■ TASK PROMPT:
Return, exactly as written, every line from the first line of the data below through the line that contains "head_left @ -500".

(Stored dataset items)
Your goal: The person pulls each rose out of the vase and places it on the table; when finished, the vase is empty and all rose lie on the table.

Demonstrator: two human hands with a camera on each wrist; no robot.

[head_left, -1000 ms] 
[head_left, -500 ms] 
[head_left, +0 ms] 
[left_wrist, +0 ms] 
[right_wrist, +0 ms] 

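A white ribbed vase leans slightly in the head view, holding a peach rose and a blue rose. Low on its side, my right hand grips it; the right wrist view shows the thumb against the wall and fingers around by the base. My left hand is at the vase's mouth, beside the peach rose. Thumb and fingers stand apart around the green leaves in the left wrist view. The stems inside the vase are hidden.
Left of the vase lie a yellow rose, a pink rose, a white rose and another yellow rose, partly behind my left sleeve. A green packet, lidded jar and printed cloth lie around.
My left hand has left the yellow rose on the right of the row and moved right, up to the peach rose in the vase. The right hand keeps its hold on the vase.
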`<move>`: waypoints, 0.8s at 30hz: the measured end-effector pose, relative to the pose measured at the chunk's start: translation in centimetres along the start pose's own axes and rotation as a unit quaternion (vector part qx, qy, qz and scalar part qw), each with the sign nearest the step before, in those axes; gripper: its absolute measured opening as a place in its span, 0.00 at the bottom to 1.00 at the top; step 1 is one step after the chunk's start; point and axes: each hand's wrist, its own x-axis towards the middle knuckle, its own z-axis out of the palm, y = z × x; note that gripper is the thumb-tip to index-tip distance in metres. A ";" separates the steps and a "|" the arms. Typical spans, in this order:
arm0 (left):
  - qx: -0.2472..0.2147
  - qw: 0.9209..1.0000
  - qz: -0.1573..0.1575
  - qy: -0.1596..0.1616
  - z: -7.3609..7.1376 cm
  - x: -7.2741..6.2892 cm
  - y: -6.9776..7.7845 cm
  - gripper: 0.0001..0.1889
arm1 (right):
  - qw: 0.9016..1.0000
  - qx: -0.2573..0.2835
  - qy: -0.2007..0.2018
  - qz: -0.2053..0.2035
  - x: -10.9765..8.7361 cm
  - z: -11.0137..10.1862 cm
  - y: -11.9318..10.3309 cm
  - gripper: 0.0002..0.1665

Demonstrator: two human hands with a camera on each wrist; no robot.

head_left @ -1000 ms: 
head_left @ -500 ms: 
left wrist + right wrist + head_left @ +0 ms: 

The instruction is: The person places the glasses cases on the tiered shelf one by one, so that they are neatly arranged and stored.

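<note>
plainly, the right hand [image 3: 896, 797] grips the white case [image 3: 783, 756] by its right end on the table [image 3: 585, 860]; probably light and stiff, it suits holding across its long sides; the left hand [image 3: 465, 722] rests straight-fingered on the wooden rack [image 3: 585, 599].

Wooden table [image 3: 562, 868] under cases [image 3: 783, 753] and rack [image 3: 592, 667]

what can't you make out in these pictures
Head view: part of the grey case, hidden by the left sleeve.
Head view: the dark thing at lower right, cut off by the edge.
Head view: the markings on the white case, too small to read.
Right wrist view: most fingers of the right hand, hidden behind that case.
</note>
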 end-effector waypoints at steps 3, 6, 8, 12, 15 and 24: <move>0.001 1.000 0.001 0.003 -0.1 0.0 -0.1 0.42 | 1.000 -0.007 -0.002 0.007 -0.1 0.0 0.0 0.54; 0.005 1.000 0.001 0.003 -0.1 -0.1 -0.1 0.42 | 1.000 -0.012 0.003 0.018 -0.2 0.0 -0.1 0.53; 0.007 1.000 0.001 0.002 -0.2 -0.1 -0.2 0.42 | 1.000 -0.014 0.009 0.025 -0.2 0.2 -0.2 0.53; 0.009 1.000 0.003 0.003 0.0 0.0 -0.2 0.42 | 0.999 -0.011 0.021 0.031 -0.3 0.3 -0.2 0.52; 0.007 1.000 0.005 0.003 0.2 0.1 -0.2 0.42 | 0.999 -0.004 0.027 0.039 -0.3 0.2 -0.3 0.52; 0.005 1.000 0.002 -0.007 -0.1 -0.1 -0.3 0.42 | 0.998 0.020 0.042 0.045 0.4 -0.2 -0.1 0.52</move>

■ RESPONSE BELOW:
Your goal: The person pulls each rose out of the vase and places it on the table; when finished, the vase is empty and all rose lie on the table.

Demonstrator: two human hands with a camera on each wrist; no robot.

[head_left, -1000 ms] 
[head_left, -500 ms] 
[head_left, +0 ms] 
[left_wrist, +0 ms] 
[right_wrist, +0 ms] 

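A white ribbed vase leans slightly in the head view, holding a peach rose and a blue rose. Low on its side, my right hand grips it; the right wrist view shows the thumb against the wall and fingers around by the base. My left hand is at the vase's mouth, beside the peach rose. Thumb and fingers stand apart around the green leaves in the left wrist view. The stems inside the vase are hidden.
Left of the vase lie a yellow rose, a pink rose, a white rose and another yellow rose, partly behind my left sleeve. A green packet, lidded jar and printed cloth lie around.
My left hand has left the yellow rose on the right of the row and moved right, up to the peach rose in the vase. The right hand keeps its hold on the vase.
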`<move>`: waypoints, 0.8s at 30hz: the measured end-effector pose, relative to the pose measured at the chunk's start: translation in centimetres along the start pose's own axes and rotation as a unit quaternion (vector part qx, qy, qz and scalar part qw), each with the sign nearest the step before, in those axes; gripper: its absolute measured opening as a place in its span, 0.00 at the bottom to 1.00 at the top; step 1 is one step after the chunk's start; point and axes: each hand's wrist, its own x-axis towards the middle knuckle, its own z-axis out of the palm, y = z × x; note that gripper is the thumb-tip to index-tip distance in metres. A ";" separates the steps and a "|" the arms. Typical spans, in this order:
arm0 (left):
  - qx: -0.2472..0.2147
  - qw: 0.9209..1.0000
  - qz: -0.1573..0.1575
  - qy: -0.1596..0.1616
  - z: -7.3609..7.1376 cm
  - x: -7.2741..6.2892 cm
  - y: -6.9776..7.7845 cm
  - gripper: 0.0001..0.1889
arm1 (right):
  - qw: 0.9016..1.0000
  - qx: -0.2573..0.2835
  - qy: -0.2007..0.2018
  - qz: -0.2053..0.2035
  - x: -10.9765..8.7361 cm
  - z: -11.0137..10.1862 cm
  - y: -11.9318..10.3309 cm
  - gripper: 0.0002..0.1665

Demonstrator: two human hands with a camera on each wrist; no robot.

head_left @ -1000 ms: 
head_left @ -500 ms: 

The exercise is now finished.